What you return must be an exact copy of the lines in the listing below between the line holding "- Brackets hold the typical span" and the line holding "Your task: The", inclusive, and nothing more.
··· STORED DATA ···
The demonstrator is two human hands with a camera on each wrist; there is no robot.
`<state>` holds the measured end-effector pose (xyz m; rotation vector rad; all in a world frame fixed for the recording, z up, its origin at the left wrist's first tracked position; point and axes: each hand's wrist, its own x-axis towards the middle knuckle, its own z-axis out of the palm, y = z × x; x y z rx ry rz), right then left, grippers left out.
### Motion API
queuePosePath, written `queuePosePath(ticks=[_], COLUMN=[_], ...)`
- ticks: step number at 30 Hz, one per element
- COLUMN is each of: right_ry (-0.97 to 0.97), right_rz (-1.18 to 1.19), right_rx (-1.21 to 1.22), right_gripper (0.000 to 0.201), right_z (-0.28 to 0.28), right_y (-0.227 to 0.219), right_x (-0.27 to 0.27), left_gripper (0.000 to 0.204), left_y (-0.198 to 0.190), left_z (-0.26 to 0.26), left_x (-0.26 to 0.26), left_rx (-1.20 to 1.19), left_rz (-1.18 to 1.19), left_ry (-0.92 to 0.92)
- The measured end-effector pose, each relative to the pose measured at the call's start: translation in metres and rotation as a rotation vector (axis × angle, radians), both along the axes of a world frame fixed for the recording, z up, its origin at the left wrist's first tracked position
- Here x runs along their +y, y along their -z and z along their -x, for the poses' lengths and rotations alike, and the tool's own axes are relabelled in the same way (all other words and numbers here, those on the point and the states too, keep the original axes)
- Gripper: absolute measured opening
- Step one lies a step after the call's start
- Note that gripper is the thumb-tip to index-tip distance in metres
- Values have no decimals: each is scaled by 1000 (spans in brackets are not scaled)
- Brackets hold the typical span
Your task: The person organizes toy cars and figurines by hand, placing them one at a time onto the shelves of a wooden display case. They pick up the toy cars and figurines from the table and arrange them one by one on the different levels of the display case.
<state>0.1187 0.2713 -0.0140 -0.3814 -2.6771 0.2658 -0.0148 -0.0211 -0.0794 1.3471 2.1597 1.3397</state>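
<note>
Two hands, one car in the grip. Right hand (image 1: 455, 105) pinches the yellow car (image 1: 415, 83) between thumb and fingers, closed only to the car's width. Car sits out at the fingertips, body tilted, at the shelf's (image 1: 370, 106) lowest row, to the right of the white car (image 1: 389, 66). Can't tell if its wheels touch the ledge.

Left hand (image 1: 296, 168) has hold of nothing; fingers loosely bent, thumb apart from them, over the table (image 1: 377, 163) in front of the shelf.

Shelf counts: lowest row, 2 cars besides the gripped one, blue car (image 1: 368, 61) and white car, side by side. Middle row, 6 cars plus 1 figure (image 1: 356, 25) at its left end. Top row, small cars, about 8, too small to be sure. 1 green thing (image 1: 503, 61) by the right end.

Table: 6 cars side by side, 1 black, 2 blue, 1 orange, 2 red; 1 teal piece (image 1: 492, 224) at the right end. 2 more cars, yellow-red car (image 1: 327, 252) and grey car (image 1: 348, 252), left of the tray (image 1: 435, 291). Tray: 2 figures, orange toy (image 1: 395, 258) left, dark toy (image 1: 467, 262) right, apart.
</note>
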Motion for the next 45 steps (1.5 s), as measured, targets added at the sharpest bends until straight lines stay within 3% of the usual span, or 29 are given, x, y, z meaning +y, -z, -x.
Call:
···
WRITTEN RESPONSE:
- Brackets hold the typical span
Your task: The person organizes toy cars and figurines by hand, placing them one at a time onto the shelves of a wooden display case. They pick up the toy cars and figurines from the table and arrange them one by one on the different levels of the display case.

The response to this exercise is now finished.